■ Your instructions ■
From the material below, copy each line that holds the word "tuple".

** Opening Material provided block **

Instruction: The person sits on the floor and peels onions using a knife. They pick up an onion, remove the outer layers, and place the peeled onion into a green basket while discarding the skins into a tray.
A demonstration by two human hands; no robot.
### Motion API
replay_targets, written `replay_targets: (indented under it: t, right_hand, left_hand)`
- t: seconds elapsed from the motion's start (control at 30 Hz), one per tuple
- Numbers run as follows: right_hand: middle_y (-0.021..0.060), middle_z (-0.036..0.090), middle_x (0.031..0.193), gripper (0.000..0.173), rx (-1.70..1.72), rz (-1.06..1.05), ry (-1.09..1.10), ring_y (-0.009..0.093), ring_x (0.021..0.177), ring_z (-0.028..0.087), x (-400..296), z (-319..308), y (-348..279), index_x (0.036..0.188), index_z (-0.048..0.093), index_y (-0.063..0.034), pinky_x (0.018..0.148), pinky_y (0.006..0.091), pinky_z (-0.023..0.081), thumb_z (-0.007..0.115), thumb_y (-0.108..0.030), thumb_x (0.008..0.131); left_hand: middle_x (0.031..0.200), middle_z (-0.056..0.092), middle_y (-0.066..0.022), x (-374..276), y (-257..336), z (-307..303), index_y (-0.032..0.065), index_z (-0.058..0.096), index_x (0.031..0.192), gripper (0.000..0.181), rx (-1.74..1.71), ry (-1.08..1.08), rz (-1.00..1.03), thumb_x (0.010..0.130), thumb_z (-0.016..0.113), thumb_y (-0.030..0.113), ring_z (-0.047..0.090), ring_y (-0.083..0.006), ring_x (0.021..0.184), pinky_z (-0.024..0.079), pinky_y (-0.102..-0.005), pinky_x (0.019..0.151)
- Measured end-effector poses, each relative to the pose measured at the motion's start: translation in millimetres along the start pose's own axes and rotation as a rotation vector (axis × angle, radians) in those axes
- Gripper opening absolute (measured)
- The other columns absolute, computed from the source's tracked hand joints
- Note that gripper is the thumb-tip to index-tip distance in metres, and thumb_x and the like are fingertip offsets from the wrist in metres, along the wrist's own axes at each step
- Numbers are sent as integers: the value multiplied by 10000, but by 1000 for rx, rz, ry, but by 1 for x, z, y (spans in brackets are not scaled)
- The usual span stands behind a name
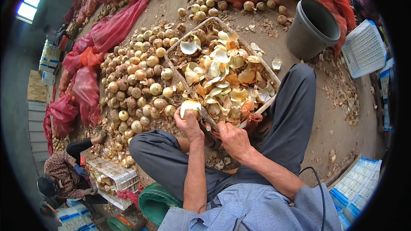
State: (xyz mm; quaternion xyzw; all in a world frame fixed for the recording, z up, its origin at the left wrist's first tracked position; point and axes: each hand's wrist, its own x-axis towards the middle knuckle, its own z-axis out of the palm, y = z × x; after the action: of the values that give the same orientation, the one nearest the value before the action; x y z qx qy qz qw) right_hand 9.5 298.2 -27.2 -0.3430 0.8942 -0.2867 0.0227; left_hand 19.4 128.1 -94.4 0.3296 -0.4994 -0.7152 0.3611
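Note:
My left hand (190, 124) holds an onion (189, 106) with pale flesh exposed, at the near left corner of a plastic crate (269, 72). That crate holds a heap of onion peels (221, 67) and stands between and beyond my knees. My right hand (233, 138) is closed at the crate's near edge, its fingers wrapped round something mostly hidden; a thin blade seems to run from there toward the onion, but I cannot tell its kind. To the left of the crate lies a large pile of unpeeled onions (138, 73) on the floor.
A grey plastic bucket (297, 35) stands at the back right, near a white crate (364, 49). Red mesh sacks (85, 93) lie beyond the onion pile. At the lower left a co-worker (62, 173) sits by another white crate (126, 179). A green mesh roll (157, 202) lies beside my left leg.

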Motion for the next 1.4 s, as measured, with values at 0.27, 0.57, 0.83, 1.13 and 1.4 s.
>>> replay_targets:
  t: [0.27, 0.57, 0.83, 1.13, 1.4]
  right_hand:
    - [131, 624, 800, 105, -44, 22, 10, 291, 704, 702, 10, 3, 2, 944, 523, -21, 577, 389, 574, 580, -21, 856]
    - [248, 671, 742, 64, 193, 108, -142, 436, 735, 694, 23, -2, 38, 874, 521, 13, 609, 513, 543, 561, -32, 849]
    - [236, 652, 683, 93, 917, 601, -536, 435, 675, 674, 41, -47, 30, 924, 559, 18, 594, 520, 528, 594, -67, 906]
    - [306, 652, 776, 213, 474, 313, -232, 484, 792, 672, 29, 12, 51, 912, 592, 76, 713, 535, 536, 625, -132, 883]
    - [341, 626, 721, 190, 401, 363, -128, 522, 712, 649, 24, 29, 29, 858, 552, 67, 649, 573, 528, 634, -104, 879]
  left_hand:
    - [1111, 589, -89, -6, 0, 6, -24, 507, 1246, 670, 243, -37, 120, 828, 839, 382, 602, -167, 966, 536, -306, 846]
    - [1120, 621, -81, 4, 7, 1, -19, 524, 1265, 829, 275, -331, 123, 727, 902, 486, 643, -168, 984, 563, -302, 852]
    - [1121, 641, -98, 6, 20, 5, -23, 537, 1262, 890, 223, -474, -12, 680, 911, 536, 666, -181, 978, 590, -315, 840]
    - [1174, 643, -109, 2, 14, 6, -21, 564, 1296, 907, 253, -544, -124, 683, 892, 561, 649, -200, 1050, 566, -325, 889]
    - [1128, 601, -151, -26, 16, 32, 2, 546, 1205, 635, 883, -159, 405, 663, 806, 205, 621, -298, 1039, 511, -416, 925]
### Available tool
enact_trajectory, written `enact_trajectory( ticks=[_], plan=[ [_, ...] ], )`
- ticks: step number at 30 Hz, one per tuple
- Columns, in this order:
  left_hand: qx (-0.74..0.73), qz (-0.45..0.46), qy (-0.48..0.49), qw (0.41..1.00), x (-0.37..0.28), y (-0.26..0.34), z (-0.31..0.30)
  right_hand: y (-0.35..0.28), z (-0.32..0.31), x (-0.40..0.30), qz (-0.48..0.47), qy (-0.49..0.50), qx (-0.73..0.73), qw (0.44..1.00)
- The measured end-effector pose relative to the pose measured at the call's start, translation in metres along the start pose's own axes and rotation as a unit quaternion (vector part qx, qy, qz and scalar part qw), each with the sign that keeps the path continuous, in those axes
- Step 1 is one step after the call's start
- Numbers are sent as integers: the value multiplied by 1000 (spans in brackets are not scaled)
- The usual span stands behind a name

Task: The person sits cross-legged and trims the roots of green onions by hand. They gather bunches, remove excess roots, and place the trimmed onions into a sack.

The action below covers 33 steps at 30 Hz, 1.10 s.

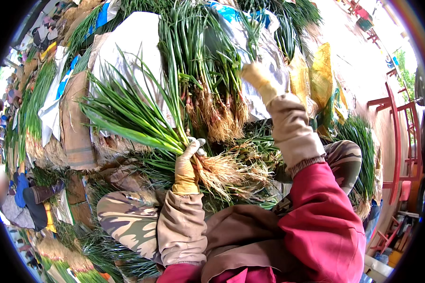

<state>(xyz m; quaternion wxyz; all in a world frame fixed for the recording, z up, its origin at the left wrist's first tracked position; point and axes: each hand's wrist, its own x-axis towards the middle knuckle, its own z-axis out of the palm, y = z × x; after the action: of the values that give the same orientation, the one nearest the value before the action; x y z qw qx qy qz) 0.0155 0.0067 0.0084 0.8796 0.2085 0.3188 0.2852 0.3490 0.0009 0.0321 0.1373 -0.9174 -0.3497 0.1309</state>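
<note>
My left hand (189, 161), in a yellowish glove with pale fingertips, grips a bunch of green onions (159, 136) just above the roots. The long leaves fan to the upper left, and the tan roots point right. My right hand (258, 78), in a similar glove, is raised over a white woven sack (265, 102), beside a pile of green onions (198, 63) whose roots face me. A few thin green leaves rise just beyond its fingers; whether the hand holds them cannot be told. Loose leaves and rooty scraps (258, 169) lie between my camouflage-clad knees.
More green onion bundles (357, 152) lie at the right and left, among brown sacks (78, 123) and yellow woven sacks (322, 74). People sit at the far left; a person's blue sleeve (20, 189) shows there. Red metal frames (395, 141) stand along the right.
</note>
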Motion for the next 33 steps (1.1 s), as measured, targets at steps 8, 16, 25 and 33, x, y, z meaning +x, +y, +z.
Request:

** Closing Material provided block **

■ Answer box ■
- t: seconds elapsed from the motion's start (control at 30 Hz), one per tuple
- ticks: step number at 30 Hz, one per tuple

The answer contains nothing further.